How Companies Integrate AI into Operational Workflows

Rather than completely transforming business processes, AI tools are being integrated into specific steps to improve automation, analytics, and service efficiency.

How Companies Integrate AI into Operational Workflows
How Companies Integrate AI into Operational Workflows

Rather than completely transforming business processes, AI tools are being integrated into specific steps to improve automation, analytics, and service efficiency.


Decision Support and Data-Driven Insights

In many organizations, artificial intelligence functions more as a decision support system than as a decision-maker. Particularly in data-intensive sectors, machine learning algorithms analyze operational data to provide managers with faster and more measurable insights. According to Tolga Çelik, the executive overseeing digital transformation at Arçelik, AI is being used to optimize production lines. The system analyzes historical manufacturing data to detect patterns and alert operators about machines at higher risk of failure, allowing for better maintenance scheduling and uninterrupted production.

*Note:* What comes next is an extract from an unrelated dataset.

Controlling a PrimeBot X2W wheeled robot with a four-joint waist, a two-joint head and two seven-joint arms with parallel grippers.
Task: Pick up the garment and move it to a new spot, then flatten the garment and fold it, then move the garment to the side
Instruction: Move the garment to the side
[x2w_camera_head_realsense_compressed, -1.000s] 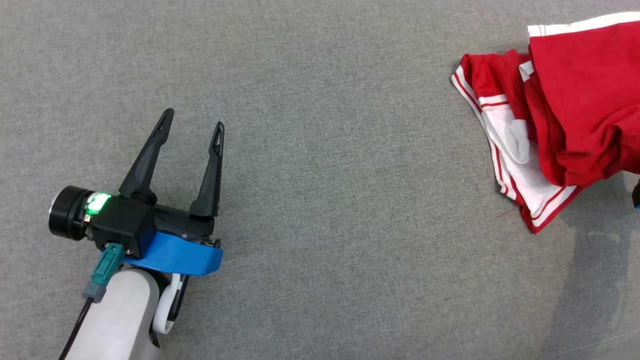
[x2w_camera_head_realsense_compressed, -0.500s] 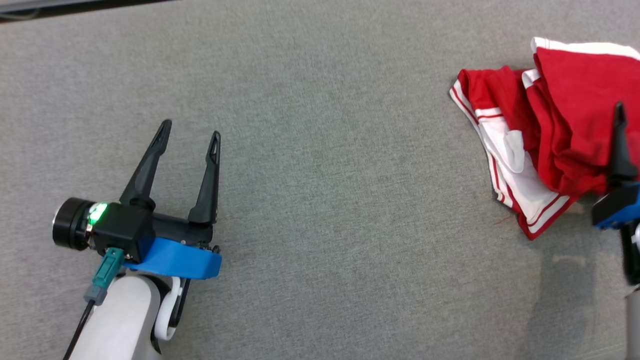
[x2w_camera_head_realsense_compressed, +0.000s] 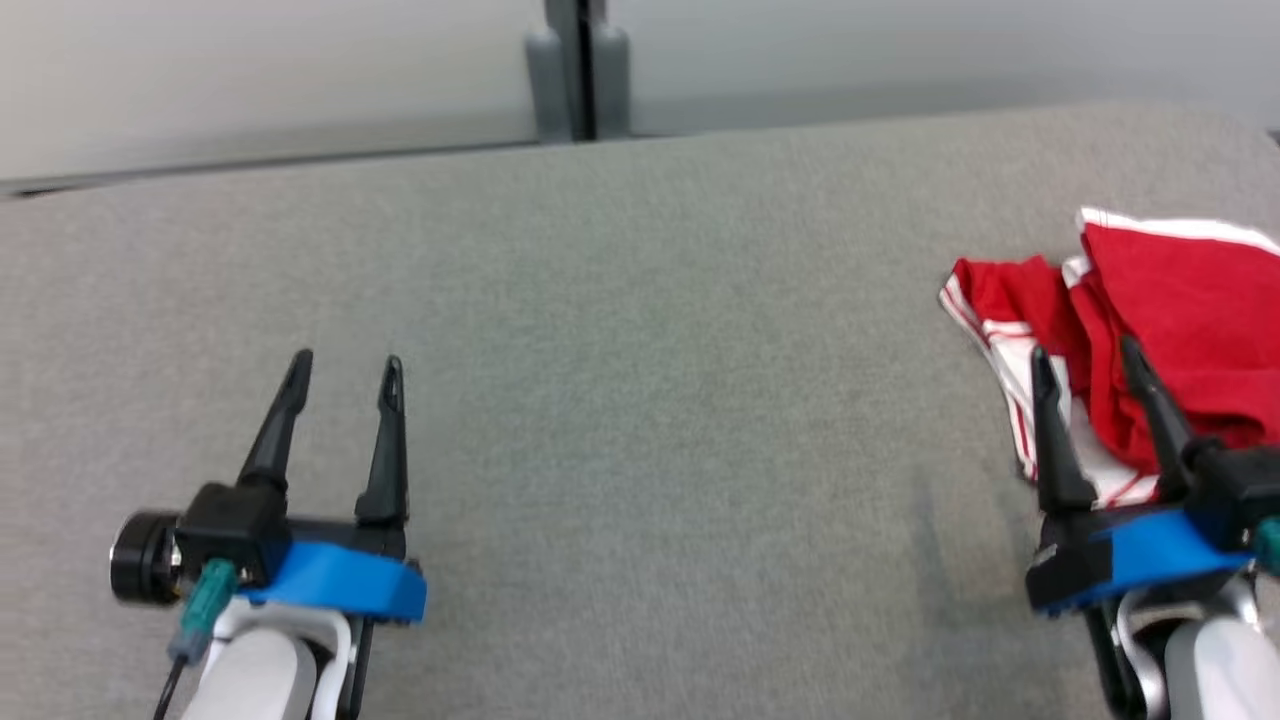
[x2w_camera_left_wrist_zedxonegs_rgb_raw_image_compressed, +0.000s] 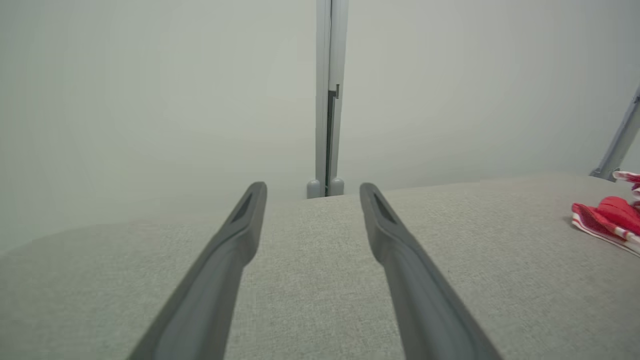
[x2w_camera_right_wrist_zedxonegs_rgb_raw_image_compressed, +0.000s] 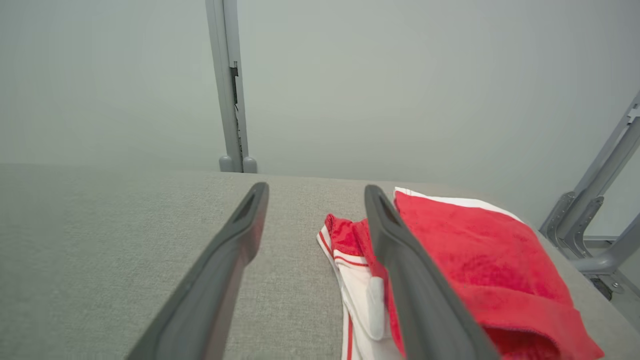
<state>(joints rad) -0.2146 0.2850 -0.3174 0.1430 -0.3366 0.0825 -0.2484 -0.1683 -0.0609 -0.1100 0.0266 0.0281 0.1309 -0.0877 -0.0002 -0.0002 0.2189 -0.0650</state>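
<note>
Red-and-white garment (x2w_camera_head_realsense_compressed: 1170, 300) lies in rough layers at the right end of the bench (x2w_camera_head_realsense_compressed: 640, 300) — unheld. Right claw (x2w_camera_head_realsense_compressed: 1085, 352), at that end, and left claw (x2w_camera_head_realsense_compressed: 346, 360), toward the bench's left end, stand apart, empty. Judgement: side placement likely done; fold looks untidy.

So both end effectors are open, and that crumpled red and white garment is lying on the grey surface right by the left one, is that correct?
Not quite. The garment lies by the right end effector, not the left end effector, which is far across the grey surface from it. The head view shows this. The rest holds: both are open and the garment is crumpled.
</note>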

Customer Experience and Automated Response Systems

The banking and retail sectors are among the most active users of AI-driven customer engagement tools. QNB Finansbank reports using natural language processing (NLP) to enhance voice response systems, allowing customer inquiries to be handled more efficiently while minimizing the need for human intervention. Similarly, the e-commerce platform Hepsiburada uses AI-powered chatbots for first-contact resolution in customer support. Elif Günay, who leads customer relations at the company, explains that bots handle initial queries and seamlessly transfer more complex requests to human agents.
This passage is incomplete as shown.